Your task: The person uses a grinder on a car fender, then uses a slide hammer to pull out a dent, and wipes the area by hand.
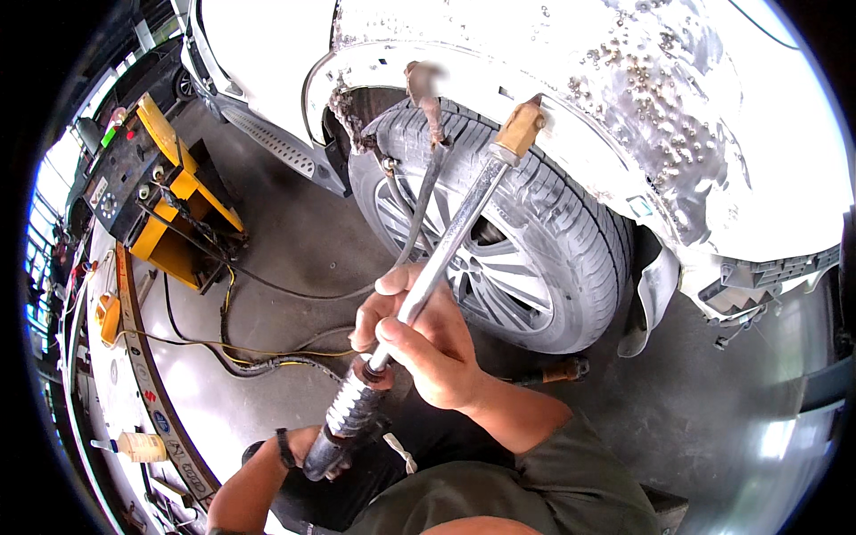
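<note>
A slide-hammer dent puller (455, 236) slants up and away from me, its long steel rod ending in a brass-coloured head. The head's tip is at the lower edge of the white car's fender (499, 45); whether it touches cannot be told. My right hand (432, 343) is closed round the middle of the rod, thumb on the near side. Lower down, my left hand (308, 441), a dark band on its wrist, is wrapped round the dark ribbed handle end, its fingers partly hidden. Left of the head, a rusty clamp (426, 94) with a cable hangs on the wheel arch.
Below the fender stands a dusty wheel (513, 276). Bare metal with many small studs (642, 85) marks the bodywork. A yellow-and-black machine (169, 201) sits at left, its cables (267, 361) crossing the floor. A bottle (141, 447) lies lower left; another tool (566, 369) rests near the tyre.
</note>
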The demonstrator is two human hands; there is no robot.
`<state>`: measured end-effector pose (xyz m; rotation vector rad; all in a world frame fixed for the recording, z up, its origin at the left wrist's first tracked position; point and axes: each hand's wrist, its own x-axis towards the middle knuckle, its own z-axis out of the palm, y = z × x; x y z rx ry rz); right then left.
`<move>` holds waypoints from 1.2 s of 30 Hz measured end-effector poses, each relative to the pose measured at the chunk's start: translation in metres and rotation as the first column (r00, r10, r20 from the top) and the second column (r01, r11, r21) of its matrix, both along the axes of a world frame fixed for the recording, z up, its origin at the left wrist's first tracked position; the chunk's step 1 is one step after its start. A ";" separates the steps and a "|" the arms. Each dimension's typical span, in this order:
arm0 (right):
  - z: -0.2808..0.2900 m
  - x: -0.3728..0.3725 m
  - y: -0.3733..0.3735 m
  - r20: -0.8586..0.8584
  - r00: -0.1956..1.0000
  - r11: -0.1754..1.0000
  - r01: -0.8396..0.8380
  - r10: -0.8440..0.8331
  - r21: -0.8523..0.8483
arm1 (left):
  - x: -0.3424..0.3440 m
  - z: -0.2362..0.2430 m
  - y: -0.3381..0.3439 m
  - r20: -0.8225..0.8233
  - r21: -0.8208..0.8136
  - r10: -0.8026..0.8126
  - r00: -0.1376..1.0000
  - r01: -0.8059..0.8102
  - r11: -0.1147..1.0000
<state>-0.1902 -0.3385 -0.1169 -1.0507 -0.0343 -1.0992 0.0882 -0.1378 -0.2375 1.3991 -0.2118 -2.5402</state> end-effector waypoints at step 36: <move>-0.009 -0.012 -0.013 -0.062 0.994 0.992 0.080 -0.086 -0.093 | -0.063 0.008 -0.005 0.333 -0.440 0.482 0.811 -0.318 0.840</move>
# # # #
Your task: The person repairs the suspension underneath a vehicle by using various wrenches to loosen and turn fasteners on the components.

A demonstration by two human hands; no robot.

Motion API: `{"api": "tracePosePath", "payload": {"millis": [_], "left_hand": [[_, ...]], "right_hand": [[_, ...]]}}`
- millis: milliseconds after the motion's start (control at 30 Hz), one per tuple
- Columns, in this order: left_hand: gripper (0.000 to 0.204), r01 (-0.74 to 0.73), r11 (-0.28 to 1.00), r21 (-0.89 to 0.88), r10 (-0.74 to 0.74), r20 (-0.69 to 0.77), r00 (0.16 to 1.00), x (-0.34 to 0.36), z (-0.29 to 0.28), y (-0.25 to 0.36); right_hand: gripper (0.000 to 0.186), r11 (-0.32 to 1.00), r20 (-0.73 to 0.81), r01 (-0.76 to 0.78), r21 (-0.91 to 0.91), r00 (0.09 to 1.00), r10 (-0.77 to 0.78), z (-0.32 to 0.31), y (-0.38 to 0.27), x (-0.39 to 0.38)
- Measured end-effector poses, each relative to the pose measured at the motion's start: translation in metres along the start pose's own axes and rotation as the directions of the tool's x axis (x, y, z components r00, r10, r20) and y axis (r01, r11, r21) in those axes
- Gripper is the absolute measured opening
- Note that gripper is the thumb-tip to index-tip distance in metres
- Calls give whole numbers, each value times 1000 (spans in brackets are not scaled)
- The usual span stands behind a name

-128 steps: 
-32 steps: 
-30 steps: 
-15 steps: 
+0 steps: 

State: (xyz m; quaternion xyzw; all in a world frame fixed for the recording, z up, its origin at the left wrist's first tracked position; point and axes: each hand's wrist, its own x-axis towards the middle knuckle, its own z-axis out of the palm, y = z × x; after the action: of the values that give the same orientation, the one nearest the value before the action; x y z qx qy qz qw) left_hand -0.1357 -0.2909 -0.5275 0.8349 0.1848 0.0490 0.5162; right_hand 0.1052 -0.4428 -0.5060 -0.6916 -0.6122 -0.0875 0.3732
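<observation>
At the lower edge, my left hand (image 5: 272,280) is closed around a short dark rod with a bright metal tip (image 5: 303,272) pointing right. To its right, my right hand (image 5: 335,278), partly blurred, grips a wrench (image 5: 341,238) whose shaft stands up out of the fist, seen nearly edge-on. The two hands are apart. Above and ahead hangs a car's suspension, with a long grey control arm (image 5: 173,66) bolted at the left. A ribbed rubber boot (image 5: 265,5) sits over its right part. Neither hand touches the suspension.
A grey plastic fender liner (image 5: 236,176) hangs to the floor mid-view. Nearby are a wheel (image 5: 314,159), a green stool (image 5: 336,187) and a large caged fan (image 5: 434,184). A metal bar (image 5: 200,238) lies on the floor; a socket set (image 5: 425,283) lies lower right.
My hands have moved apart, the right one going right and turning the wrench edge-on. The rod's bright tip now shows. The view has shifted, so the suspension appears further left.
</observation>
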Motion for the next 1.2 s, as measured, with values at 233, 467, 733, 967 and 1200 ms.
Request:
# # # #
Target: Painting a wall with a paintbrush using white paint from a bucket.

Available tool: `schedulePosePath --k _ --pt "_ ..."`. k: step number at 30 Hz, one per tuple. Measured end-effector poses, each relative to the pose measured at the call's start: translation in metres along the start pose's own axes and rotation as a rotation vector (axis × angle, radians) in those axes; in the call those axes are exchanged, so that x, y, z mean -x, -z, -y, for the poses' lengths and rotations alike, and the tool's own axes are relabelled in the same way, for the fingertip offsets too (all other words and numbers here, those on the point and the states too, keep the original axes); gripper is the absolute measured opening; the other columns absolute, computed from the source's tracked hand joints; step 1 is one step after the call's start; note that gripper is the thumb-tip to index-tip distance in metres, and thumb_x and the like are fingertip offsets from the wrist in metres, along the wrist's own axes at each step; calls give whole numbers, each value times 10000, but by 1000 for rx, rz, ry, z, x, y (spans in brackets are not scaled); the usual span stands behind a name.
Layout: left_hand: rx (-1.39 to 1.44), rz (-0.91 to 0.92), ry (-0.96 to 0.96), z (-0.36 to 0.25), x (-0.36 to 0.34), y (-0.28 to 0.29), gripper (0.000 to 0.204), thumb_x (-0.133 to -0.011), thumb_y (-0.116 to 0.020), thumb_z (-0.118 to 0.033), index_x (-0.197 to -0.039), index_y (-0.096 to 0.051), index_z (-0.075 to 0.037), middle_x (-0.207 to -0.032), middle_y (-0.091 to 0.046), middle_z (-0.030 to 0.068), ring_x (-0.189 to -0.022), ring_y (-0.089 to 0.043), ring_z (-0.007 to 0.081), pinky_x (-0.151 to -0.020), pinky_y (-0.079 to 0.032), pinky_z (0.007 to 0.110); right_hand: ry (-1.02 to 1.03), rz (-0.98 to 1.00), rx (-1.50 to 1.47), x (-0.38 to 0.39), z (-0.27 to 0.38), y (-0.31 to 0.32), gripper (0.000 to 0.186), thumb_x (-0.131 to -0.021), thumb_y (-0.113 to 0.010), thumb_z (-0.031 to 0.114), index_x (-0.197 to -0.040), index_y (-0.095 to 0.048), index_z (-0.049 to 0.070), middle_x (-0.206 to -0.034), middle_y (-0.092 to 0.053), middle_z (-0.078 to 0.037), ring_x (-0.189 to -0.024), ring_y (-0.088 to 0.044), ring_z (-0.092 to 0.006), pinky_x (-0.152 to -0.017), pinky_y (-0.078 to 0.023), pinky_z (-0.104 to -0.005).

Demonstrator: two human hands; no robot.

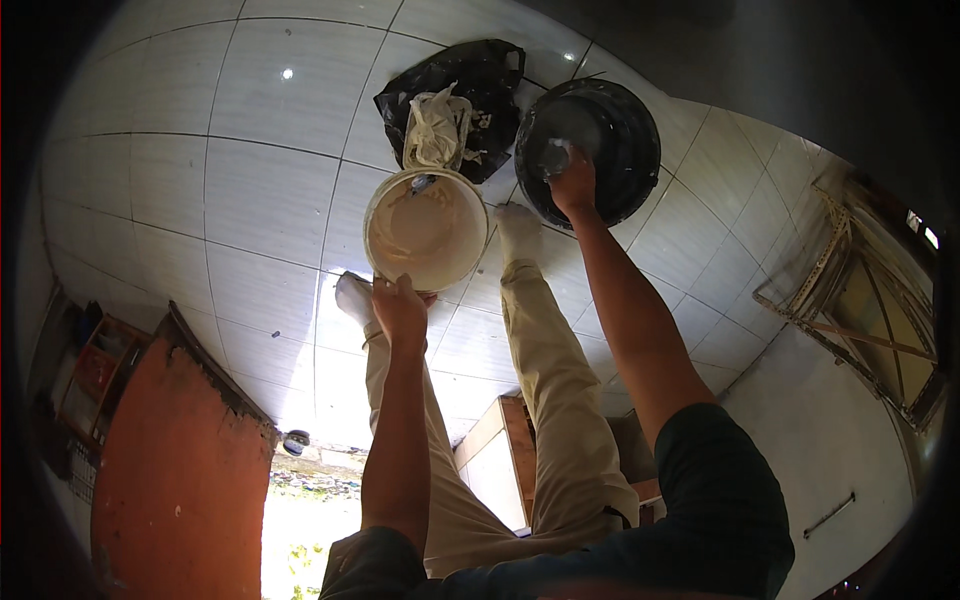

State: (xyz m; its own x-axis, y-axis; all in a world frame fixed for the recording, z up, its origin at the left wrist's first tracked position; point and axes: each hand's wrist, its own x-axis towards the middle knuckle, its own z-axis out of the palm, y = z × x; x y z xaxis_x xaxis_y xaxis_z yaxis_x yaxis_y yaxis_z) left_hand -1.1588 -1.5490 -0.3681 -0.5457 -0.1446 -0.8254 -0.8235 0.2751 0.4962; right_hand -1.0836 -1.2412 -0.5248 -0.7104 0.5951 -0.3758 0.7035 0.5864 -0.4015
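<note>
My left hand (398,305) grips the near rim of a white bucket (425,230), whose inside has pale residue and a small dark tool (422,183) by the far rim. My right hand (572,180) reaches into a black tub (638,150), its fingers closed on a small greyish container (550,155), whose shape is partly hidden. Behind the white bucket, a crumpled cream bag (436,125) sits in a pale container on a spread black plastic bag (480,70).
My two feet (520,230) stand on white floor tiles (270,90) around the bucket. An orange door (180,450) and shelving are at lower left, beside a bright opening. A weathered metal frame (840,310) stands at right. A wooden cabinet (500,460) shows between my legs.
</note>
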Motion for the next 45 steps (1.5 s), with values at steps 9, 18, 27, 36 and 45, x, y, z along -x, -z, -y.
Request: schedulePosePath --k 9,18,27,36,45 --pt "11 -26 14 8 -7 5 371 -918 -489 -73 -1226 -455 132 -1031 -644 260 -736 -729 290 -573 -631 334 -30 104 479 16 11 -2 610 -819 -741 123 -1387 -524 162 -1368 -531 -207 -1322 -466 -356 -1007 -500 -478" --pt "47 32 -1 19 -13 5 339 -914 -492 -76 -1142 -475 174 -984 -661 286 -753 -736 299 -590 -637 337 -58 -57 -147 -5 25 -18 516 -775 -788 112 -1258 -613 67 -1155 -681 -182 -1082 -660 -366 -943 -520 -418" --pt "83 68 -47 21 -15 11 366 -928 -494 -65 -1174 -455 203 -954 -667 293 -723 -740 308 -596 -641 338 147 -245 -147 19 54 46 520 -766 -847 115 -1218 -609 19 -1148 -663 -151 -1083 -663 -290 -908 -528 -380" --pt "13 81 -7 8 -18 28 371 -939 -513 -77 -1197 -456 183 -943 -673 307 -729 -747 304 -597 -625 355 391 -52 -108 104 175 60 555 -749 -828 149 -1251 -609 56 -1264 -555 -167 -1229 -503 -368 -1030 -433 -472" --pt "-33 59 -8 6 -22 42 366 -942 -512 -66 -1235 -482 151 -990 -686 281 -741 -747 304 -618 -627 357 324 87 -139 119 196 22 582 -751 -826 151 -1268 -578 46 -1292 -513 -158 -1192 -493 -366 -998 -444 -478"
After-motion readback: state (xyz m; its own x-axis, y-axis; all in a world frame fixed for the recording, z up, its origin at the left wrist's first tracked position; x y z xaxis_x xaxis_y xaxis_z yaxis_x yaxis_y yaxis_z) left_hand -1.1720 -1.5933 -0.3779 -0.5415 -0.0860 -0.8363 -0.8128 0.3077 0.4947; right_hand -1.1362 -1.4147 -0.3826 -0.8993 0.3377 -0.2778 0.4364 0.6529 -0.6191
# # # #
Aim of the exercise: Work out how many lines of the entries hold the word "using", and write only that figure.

Answer to the exercise: 2